Directions for this task:
Please write out every record exactly, but keep any images out of it.

Records for this exercise Start Marker

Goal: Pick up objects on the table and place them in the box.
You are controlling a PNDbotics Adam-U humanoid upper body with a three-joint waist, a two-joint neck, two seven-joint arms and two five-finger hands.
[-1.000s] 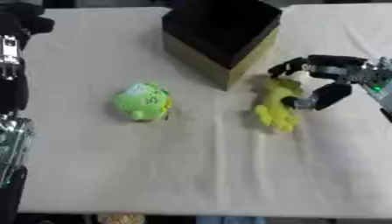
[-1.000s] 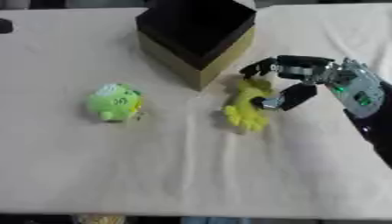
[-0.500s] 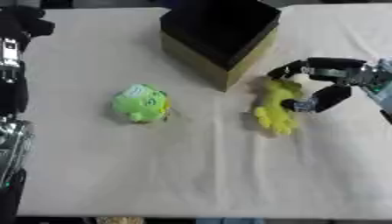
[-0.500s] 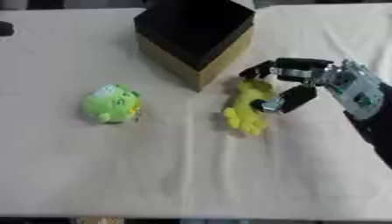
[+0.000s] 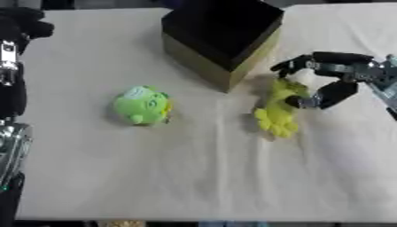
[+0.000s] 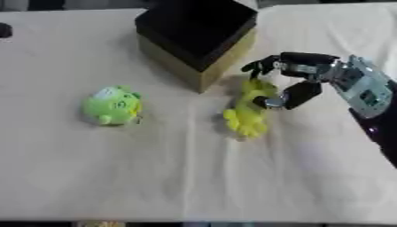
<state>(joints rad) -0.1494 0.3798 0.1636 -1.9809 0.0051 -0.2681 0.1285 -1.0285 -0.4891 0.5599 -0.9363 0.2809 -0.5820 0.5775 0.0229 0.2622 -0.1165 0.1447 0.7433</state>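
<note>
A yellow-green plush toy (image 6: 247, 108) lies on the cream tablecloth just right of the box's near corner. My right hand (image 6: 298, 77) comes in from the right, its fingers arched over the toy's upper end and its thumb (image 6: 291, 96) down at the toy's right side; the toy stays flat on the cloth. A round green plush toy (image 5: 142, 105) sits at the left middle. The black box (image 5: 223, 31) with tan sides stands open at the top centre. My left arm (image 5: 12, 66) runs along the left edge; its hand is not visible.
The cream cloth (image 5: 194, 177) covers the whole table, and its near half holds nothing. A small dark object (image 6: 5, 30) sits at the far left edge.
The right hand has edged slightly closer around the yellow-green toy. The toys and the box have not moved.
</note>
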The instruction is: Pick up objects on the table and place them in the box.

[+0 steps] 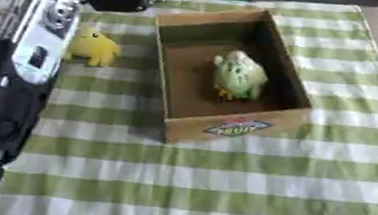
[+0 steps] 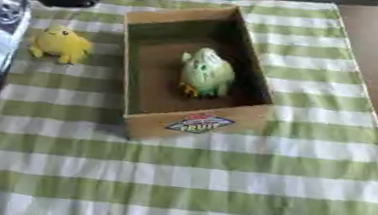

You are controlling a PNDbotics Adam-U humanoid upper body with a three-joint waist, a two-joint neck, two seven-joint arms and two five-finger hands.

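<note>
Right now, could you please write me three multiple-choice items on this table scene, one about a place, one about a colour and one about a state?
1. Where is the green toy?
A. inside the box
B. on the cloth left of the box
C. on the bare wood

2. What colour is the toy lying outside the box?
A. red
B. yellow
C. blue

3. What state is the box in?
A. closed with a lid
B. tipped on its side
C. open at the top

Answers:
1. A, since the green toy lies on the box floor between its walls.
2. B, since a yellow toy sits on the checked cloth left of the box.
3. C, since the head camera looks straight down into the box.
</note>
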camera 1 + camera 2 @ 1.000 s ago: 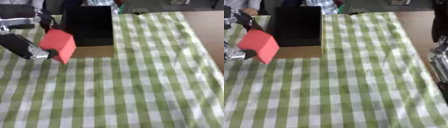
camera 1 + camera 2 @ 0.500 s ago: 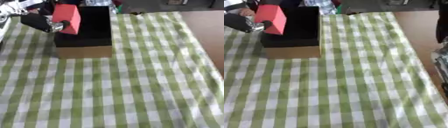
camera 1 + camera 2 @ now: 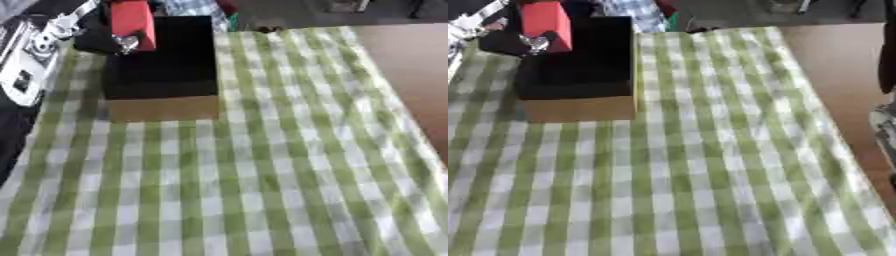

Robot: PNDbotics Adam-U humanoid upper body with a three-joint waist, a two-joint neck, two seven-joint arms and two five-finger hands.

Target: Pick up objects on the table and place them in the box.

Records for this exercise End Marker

Solution:
Goal: Pick up objects on the table and place them in the box.
You are controlling a PNDbotics Adam-U humanoid upper body with a three-joint waist, a two-joint neck, two seven-joint arms and two five-finger hands.
[-1.000s] 
[-1.000s] 
[-0.500s] 
[-0.500s] 
[+0.000s] 
[+0.000s] 
<state>(joints rad) -0.1494 0.3798 0.1636 -1.9809 0.0051 -0.2681 0.1285 -1.0285 -0.4891 0.5599 -0.9363 0.2809 -0.5820 0.5775 0.0229 0.2622 -0.1165 0.1447 0.7433</state>
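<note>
A yellow-green plush toy (image 6: 247, 108) lies on the cream tablecloth just right of the box's near corner. My right hand (image 6: 298, 77) comes in from the right, its fingers arched over the toy's upper end and its thumb (image 6: 291, 96) down at the toy's right side; the toy stays flat on the cloth. A round green plush toy (image 5: 142, 105) sits at the left middle. The black box (image 5: 223, 31) with tan sides stands open at the top centre. My left arm (image 5: 12, 66) runs along the left edge; its hand is not visible.
The cream cloth (image 5: 194, 177) covers the whole table, and its near half holds nothing. A small dark object (image 6: 5, 30) sits at the far left edge.
The right hand has edged slightly closer around the yellow-green toy. The toys and the box have not moved.
</note>
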The instruction is: Pick up objects on the table and place them in the box.

[+0 steps] 
[+0 steps] 

You are controlling a PNDbotics Adam-U humanoid upper body with a three-joint waist, a two-joint neck, two seven-joint arms and two five-finger hands.

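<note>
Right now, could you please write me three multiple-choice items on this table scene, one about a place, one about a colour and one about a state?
1. Where is the green toy?
A. inside the box
B. on the cloth left of the box
C. on the bare wood

2. What colour is the toy lying outside the box?
A. red
B. yellow
C. blue

3. What state is the box in?
A. closed with a lid
B. tipped on its side
C. open at the top

Answers:
1. A, since the green toy lies on the box floor between its walls.
2. B, since a yellow toy sits on the checked cloth left of the box.
3. C, since the head camera looks straight down into the box.
</note>
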camera 1 + camera 2 @ 1.000 s ago: 
camera 1 + camera 2 @ 0.500 s ago: 
camera 1 + camera 2 @ now: 

Robot: PNDbotics Adam-U humanoid upper body with a three-joint waist, a two-joint neck, two seven-joint arms and two five-finger hands.

Target: Pick up objects on the table and place them in the box.

Nothing further is required for this exercise.